Locke took the argument even further. In agreeing to the use of money and to the putting of a value on it, humans had tacitly agreed to the accumulation of property and the unequal distribution of wealth ownership:
“But since Gold and Silver, being little useful to the Life of Man in proportion to Food, Rayment, and Carriage, has its value only from the consent of Men, whereof Labour yet makes in great part, the measure, it is plain, that Men have agreed to disproportionate and unequal Possession of the Earth, they having by a tacit and voluntary consent found out a way, how a man may fairly possess more land than he himself can use the product of, by receiving in exchange for the overplus, Gold and Silver, which may be hoarded up without injury to any one, these metalls not spoileing or decaying in the hands of the possessor. This partage of things, in an inequality of private possessions, men have made practicable out of the bounds of Societie, and without compact, only by putting a value on gold and silver and tacitly agreeing in the use of Money.”

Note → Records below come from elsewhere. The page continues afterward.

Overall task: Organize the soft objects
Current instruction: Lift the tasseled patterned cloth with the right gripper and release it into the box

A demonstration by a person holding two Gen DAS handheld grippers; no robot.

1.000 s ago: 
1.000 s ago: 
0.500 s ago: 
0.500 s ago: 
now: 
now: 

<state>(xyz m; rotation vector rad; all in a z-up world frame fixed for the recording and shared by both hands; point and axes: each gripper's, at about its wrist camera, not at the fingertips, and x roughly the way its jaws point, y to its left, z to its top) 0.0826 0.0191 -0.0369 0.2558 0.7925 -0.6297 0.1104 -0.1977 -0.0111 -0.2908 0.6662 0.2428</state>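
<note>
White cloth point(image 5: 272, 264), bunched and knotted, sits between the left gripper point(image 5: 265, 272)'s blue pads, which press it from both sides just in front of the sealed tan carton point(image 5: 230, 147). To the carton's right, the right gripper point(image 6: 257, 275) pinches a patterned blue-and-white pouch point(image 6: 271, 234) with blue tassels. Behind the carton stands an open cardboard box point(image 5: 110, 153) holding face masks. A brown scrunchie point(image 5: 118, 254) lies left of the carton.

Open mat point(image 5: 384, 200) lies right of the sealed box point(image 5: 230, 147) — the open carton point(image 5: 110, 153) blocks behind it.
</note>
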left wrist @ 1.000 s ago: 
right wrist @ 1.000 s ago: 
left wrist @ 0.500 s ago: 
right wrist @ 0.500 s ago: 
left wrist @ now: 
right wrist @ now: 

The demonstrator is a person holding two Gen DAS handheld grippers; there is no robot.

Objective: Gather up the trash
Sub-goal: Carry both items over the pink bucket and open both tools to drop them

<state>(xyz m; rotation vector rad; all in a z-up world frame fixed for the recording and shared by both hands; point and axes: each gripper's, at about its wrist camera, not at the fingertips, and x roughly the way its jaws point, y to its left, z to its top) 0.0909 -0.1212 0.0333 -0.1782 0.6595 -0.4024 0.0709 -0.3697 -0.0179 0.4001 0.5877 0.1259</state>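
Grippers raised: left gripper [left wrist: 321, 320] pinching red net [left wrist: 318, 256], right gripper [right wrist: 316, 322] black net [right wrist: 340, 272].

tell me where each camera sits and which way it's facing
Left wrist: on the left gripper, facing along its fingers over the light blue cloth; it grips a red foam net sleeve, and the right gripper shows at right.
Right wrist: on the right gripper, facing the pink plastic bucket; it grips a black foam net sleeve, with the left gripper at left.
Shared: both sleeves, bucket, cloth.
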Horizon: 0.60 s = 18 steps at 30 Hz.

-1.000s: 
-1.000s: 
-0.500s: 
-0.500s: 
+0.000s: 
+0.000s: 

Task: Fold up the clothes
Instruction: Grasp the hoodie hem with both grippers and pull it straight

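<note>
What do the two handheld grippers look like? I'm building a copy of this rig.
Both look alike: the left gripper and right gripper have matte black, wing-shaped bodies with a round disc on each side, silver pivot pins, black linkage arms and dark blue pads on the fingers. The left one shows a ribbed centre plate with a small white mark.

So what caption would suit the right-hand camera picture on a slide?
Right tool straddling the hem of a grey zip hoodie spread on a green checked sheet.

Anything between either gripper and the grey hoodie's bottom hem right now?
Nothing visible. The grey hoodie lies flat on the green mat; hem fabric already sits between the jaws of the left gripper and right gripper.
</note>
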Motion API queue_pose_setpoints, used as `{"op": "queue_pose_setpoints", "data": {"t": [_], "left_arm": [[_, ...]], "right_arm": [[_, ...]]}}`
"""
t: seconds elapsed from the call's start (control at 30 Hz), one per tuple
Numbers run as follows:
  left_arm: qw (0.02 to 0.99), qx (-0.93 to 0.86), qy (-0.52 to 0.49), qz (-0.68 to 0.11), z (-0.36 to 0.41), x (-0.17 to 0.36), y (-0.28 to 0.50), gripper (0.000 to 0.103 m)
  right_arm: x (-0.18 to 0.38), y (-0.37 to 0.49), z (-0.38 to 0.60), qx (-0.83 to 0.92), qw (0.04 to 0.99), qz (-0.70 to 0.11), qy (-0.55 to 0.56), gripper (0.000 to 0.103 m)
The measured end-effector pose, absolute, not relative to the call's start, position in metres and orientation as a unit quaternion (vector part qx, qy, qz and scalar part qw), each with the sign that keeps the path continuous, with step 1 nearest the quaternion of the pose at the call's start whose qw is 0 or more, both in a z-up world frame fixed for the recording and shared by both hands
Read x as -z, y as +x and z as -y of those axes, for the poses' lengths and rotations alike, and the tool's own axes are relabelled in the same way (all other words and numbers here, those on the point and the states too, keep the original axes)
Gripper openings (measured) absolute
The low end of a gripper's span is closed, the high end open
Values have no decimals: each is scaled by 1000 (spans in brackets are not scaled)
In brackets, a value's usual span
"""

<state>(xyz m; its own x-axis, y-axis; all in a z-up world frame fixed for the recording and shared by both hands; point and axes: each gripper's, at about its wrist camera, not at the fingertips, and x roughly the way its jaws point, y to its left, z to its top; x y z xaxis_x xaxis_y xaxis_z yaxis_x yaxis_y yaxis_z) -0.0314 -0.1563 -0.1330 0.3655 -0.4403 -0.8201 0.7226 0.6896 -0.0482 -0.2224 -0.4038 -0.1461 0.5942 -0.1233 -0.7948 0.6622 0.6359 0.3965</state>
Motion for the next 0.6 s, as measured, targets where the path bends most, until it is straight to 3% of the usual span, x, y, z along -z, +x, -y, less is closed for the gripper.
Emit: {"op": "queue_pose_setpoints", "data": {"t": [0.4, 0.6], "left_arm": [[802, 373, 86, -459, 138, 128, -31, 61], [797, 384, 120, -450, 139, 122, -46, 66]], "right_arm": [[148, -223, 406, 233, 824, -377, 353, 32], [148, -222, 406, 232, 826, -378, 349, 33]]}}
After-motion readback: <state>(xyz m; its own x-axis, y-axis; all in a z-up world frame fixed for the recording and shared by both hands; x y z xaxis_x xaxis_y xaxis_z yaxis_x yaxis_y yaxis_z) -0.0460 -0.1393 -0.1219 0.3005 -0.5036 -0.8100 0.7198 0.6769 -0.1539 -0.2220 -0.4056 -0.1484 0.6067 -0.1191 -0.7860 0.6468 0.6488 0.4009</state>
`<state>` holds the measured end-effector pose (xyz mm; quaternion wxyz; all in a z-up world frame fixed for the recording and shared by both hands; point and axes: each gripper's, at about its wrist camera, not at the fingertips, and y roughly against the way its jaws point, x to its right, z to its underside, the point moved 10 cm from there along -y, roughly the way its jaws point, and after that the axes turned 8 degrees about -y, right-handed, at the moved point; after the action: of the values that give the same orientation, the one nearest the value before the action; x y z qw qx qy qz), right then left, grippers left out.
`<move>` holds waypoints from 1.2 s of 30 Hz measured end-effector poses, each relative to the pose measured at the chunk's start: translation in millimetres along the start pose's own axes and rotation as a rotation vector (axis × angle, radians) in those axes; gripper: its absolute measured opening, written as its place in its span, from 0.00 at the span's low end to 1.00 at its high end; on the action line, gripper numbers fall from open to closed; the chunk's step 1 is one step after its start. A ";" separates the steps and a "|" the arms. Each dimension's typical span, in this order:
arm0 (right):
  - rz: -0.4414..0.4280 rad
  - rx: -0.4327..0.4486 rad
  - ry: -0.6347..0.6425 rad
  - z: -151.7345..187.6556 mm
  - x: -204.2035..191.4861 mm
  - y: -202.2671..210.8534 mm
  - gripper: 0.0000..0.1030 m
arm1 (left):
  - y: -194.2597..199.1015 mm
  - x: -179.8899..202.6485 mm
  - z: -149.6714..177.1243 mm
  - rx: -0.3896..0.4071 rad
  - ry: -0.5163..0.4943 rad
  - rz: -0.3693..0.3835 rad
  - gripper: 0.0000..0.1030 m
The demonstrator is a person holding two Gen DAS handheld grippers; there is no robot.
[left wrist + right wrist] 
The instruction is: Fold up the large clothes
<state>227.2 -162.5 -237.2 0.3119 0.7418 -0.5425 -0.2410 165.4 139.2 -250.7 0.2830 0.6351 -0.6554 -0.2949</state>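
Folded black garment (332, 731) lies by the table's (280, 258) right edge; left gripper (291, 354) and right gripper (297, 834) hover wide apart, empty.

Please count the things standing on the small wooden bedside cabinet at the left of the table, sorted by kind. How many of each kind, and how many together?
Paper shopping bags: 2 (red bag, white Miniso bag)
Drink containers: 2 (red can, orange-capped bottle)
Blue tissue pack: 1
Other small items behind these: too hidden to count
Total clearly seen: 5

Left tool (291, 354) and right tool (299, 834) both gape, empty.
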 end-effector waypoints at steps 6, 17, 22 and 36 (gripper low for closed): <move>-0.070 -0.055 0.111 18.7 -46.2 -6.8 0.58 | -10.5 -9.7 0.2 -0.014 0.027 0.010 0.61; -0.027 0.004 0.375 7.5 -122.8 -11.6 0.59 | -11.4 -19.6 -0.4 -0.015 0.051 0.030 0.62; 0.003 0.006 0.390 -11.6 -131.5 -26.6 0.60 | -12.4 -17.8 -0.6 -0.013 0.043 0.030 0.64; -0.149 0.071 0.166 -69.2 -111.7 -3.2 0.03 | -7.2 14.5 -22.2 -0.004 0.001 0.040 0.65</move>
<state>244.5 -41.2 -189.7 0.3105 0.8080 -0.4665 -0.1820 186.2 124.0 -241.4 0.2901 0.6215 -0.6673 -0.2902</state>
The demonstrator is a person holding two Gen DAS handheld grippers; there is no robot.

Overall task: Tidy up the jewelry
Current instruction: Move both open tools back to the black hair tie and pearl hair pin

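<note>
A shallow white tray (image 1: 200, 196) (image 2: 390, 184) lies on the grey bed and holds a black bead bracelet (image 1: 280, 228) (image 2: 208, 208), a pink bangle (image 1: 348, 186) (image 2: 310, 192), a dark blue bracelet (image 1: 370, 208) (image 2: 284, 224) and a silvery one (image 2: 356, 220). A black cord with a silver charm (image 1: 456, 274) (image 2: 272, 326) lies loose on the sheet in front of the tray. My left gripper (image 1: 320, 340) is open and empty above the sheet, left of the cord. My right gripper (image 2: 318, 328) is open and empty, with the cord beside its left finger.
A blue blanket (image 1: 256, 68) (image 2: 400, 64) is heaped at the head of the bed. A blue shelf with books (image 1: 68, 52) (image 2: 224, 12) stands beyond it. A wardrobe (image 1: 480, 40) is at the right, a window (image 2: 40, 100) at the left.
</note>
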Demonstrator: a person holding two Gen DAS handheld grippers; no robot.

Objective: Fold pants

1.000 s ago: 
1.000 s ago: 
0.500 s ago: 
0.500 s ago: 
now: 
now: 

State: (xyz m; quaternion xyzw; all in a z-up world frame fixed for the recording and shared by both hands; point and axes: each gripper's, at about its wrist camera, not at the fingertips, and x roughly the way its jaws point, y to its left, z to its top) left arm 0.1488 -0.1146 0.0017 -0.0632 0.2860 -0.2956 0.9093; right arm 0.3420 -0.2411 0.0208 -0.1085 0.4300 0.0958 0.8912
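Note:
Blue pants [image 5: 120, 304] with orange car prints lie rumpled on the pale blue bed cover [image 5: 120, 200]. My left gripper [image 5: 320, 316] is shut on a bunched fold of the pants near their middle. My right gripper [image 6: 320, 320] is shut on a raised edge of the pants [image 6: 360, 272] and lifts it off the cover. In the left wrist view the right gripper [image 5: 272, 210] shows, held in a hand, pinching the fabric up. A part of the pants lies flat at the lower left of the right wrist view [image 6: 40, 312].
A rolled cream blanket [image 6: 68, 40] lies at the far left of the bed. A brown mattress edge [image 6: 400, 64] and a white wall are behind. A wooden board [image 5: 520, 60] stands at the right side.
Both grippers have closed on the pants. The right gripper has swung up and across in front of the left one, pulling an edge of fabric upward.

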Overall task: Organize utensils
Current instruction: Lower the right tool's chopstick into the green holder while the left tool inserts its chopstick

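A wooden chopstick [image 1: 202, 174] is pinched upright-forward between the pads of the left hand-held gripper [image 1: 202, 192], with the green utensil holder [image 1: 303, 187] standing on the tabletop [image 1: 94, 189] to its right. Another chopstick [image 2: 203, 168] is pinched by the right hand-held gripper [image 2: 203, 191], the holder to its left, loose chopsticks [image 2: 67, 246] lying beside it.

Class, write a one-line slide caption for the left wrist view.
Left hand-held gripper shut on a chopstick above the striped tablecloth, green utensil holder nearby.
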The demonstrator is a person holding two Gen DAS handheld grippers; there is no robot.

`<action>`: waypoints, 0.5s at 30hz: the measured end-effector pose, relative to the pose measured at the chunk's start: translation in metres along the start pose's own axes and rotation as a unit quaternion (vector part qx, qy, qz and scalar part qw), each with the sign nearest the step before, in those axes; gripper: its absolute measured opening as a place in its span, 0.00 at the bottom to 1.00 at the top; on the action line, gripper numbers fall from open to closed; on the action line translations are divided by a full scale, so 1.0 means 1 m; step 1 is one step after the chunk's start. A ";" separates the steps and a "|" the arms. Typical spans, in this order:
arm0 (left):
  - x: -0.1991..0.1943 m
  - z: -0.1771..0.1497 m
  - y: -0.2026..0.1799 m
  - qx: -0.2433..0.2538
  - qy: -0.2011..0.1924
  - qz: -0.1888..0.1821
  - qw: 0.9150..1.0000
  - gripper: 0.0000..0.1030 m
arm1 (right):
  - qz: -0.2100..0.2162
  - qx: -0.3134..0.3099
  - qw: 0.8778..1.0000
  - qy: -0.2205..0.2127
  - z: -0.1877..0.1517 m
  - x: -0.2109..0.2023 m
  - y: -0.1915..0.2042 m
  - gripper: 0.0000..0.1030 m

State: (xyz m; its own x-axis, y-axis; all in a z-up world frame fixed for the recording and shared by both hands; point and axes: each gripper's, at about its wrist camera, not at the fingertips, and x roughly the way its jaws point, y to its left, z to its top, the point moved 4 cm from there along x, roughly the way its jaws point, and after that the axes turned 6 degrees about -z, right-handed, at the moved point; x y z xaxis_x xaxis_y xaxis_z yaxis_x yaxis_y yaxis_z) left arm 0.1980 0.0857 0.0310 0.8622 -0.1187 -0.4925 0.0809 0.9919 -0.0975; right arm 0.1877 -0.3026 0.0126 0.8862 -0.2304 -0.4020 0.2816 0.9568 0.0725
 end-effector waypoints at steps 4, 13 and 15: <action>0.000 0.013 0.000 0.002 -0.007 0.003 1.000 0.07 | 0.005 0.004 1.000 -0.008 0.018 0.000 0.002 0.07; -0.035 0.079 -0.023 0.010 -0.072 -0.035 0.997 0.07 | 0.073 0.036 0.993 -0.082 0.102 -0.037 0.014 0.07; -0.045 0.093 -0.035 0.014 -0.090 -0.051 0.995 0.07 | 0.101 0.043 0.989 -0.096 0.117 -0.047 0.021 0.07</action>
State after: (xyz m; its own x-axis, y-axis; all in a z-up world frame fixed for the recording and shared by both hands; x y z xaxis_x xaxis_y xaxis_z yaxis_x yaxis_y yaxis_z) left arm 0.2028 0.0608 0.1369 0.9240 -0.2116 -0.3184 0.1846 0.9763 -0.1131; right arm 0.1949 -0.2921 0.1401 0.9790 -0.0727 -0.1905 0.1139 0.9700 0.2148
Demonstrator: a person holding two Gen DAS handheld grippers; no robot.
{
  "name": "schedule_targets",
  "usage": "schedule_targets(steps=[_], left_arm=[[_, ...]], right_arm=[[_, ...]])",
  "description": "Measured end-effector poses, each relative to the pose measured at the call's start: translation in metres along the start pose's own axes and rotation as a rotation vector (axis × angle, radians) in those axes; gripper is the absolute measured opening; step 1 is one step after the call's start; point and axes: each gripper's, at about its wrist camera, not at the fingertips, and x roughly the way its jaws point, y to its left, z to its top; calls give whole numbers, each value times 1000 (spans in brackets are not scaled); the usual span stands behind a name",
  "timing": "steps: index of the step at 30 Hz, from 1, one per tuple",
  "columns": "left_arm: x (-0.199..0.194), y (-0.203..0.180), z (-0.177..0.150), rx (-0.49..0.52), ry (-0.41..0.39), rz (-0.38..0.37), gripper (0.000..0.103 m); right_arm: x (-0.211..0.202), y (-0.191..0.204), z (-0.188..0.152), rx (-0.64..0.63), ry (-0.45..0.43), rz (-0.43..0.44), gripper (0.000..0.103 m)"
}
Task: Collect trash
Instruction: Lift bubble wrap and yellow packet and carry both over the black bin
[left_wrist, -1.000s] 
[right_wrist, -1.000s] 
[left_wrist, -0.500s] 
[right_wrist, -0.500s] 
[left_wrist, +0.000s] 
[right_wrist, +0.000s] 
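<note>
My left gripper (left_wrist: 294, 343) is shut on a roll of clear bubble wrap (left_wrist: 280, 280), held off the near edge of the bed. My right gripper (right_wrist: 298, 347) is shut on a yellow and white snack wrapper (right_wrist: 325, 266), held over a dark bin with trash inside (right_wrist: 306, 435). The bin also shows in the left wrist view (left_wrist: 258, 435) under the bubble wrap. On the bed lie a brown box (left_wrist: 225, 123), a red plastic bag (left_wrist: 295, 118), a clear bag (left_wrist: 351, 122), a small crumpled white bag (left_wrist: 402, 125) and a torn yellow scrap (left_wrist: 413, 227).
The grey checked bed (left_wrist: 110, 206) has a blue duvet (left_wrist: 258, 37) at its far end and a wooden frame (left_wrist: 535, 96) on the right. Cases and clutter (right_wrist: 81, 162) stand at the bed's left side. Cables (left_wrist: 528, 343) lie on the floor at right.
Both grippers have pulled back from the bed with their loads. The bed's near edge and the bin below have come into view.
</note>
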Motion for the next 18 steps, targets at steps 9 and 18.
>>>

It is for having provided this pathetic justification for unequal property society that Locke is regarded by contemporary capitalist society as the greatest political thinker of the 17th century and is taught in English-speaking universities throughout the world. Winstanley, on the other hand, who was by far Locke’s superior, both in style and quality of argument, is dismissed as a minor religious fanatic. But then, he defended common ownership and denounced the rich merchants and landowners as robbers and usurpers while Locke flattered them and justified their riches.
Locke was, however, right on one point: the link between money and the unequal distribution of wealth. A money economy is, or inevitably soon develops into, a society characterised by two main classes, those who own and accumulate wealth having a monetary value and those who don’t. It is because the so-called Glorious Revolution was designed to stabilise such an unequal society that we socialists won’t be celebrating it. After all, as class-conscious members of the majority propertyless class in society, why should we celebrate the consolidation of the property rights of the ancestors of today’s property-owning minority?